▽
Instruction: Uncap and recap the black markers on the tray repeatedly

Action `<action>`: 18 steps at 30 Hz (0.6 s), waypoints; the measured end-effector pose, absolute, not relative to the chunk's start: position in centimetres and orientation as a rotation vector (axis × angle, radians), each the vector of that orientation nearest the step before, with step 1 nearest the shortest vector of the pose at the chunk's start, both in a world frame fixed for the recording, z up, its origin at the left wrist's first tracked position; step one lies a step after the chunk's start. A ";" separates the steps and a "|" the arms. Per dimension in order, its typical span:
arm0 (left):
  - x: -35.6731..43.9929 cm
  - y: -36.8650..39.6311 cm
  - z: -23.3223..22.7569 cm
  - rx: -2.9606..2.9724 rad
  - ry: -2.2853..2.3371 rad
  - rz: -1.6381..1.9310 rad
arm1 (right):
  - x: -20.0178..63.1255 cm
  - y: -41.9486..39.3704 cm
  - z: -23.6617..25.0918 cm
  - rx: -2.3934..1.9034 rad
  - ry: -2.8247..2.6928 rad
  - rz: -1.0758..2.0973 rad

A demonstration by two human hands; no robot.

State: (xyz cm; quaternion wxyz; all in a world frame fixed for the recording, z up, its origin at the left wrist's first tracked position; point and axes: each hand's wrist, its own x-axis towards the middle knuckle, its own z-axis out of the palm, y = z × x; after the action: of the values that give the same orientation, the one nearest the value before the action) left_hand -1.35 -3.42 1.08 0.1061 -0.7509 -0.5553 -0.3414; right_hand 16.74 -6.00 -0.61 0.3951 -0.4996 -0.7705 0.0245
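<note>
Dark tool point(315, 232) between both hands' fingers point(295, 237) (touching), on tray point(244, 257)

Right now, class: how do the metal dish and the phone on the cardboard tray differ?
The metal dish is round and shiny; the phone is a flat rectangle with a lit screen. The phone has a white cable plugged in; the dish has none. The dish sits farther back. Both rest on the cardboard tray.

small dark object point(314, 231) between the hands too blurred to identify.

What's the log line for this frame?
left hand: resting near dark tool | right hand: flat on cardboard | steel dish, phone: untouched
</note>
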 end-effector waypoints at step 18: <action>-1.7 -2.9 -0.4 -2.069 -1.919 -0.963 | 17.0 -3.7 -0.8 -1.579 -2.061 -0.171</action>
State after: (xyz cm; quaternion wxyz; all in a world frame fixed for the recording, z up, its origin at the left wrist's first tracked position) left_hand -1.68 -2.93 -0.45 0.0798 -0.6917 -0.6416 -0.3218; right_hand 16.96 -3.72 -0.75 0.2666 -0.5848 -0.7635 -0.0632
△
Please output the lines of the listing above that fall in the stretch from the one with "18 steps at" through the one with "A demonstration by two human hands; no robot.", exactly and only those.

- **REPLY TO THE EXERCISE**
Action `<action>`: 18 steps at 30 Hz (0.6 s), waypoints; the measured end-effector pose, absolute, not relative to the chunk's start: position in centimetres and orientation as a rotation vector (axis × angle, radians), each the vector of that orientation nearest the step before, with step 1 nearest the shortest vector of the pose at the chunk's start, both in a world frame fixed for the recording, z up, its origin at the left wrist's first tracked position; step one lies a step after the chunk's start. A ";" separates the steps and a "|" the arms. Per dimension in order, its typical span:
arm0 (left):
  - x: -35.6731..43.9929 cm
  - y: -36.8650..39.6311 cm
  - z: -23.3223..22.7569 cm
  - rx: -2.9606..2.9724 rad
  - ry: -2.2853..2.3371 rad
  - rz: -1.6381..1.9310 rad
arm1 (right):
  - x: -20.0178..63.1255 cm
  - y: -41.9486..39.3704 cm
  - z: -23.6617..25.0918 cm
  - rx: -2.3934..1.9034 rad
  - ry: -2.8247..2.6928 rad
  - rz: -1.0758..2.0973 rad

A demonstration by two human hands; no robot.

The exercise has been completed.